Bu arada çocuklarından haber alamayan ailelerde karakola gelerek şikayette bulundular. Zaten Burak komiser den haber alamayan başkomiser bir arama ekibi kurdu.
Başkomiser
- Evet arkadaşlar Burak komiser den haber alamıyoruz. Telsizi ulaşılamıyor. Onu en son bir ihbara yönlendirmiştik. Bu ihbara göre bir grup öğrenci geziye giderken otobüsleri bozulmuş. Bunda ne var diyorsunuz tahminen ama otobüsün bozulma nedeni otobüsün motorunda ceset varmış. Burak komiserin getirdiği 5 öğrenciden bunu öğrendik. İçlerinden kayıp kişilerde varmış. Şimdi görevimiz onları kurtarmak ve o katili yakalamak. Anlaşıldı mı?
- Anlaşıldı
- Güzel herkes arabalaraTüm memurlar arabalara binerek başkomiserin arabasını takip etmeye başladılar.
Kayla'dan
Yemeğimizi yedikten sonra birbirimize yakın bir şekilde oturmaya başladık. Oturmamız dan 10 dakika sonra Can birden yere yığıldı. Ne olduğunu anlamamıştık. Ona baktığımızda kafasının arkasında bir ok olduğunu gördük. Bekir hoca daha fazla bakamadan önümüze geçti.
- Çocuklar otobüse geçin
Bekir hocanın sesini ilk defa bu kadar sert olduğunu duydum. Hiç birimiz itiraz etmeden otobüse bindik. İsa hayla boş boş bakıyordu. En yakın arkadaşı gözlerinin önünde öldürülmüştü. Biz otobüsün içinde otururken camlar kırılmaya başladı. Hepimiz çığlık atarak koltukların arasına geçtik ve kafamızı korumaya çalıştık. Camların kırılması kesilince hepimiz yavaş yavaş kalkmaya başladık. İsa hariç.

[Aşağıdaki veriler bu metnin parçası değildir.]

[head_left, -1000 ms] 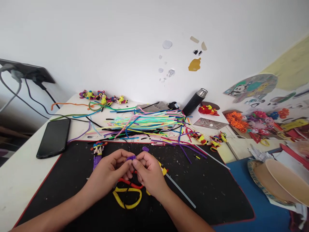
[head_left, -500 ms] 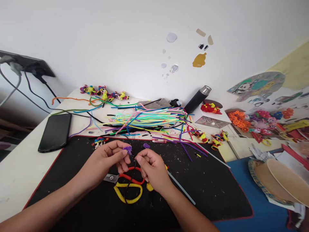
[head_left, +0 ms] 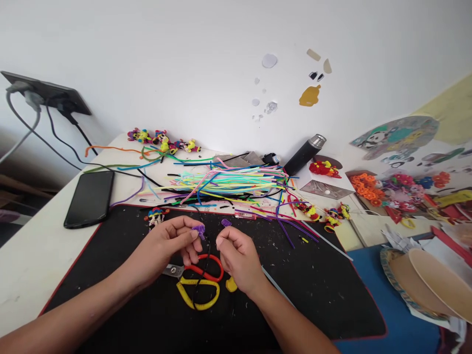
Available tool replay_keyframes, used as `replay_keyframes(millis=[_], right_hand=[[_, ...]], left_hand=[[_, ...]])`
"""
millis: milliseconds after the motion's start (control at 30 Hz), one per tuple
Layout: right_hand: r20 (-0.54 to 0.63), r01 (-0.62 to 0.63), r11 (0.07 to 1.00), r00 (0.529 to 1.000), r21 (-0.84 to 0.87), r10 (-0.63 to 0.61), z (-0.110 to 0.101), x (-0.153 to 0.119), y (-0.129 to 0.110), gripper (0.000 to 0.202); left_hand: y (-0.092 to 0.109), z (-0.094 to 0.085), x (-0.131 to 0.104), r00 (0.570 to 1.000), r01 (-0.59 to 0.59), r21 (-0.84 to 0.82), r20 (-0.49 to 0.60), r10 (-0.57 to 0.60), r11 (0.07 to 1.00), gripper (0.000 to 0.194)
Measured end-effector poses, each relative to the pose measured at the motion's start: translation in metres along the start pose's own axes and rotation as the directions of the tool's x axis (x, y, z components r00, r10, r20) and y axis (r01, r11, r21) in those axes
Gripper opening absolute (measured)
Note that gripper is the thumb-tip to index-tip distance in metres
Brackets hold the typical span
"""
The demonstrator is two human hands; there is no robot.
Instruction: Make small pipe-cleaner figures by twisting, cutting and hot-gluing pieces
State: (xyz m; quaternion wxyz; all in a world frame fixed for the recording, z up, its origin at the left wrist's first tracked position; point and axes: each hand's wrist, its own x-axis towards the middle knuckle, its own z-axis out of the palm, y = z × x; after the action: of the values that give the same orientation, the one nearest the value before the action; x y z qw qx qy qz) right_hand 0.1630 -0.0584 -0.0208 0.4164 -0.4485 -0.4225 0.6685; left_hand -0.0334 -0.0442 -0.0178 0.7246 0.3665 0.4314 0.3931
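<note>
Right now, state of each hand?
Left hand: fingers closed on a small purple piece.
Right hand: fingers loosely curled, nothing visibly held, apart from the piece.

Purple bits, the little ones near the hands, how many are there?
2. One purple bit is pinched in the left hand. The other lies on the black mat just beyond the right hand. More may hide under the hands.
</note>
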Motion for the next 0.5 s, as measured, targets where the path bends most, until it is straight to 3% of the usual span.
replay_keyframes(millis=[500], right_hand=[[0.046, -0.007, 0.999, 0.999, -0.042, 0.009, -0.0046, 0.0041, 0.0045, 0.055]], left_hand=[[-0.0026, 0.0018, 0.0007, 0.997, 0.077, -0.070, 0.026, -0.075, 0.995, 0.051]])
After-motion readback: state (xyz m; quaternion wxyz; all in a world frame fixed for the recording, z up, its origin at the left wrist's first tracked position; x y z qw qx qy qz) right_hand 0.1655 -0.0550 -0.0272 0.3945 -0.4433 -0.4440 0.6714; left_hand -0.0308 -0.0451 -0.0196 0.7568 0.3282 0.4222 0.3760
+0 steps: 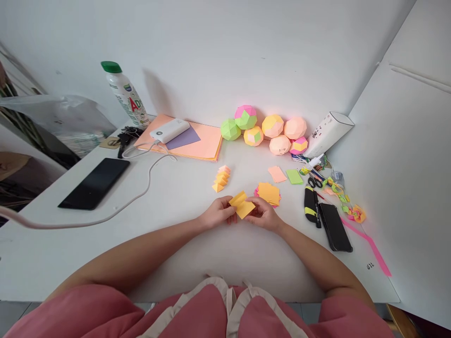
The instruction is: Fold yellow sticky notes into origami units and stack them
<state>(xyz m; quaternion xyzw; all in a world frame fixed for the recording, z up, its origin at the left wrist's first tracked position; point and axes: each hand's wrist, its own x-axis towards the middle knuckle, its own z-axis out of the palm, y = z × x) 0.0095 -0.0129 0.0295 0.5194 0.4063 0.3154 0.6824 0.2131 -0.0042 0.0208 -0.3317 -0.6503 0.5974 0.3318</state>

Ona baktığımızda gözünün içinde büyük bir cam parçası girmişti. Hepimiz endişeyle dışarıya çıktık. Çıktığımızda bize koşarak gelen Burak komiser,Bekir hoca ve Yasemin hocayı gördük.Yasemin hoca
- Çocuklar iyi misiniz? İsa nerede?
Hepimiz dolu gözlerle onlara bakınca anlamışlardı. Arkadaşlarımız gözlerimizin önünde ölmüşlerdi. Burak komiser otobüse girerek İsa'ya bakmaya gitti. Bizde birbirimize bakıyorduk. İrem sanki görünmez biri tarafında ormana çekildi
Sena,Cem,Kayla;
- İREM!! diye bağırdılar
Otobüste Burak komiser ile konuşan Bekir hoca ve Yasemin hoca hemen bu tarafa baktılar. Burak komiser hemen otobüsten çıkarak ormana girdi ve yerdeki izleri takip etmeye başladı. Bizde onu takip ediyorduk . Uzun süre yürüdükten sonra o hastaneye gelmiştik. Sena ile bakıştık. Sessizce yutkundum. Burası beni ürkütüyor du.
Burak komiser
- Çocuklar siz burada Yasemin hoca ile bekleyin
Cem
- Olmaz hocam İrem bizim arkadaşımız. Onu orada bırakmayız. Kızları bilmiyorum ama ben sizinle geliyorum
Sena
- Kesinlikle Cem'e katılıyorum. Bende sizinle geliyorum.
Kayla
- Cem ve Sena haklı bende geliyorum.
Bekir hoca
- Çocuklar...
Yasemin hoca
- Ne kadar bunun tehlikeli olduğunu düşünsem de birlikte olmak daha güvenli. O yüzden hep beraber girmeliyiz.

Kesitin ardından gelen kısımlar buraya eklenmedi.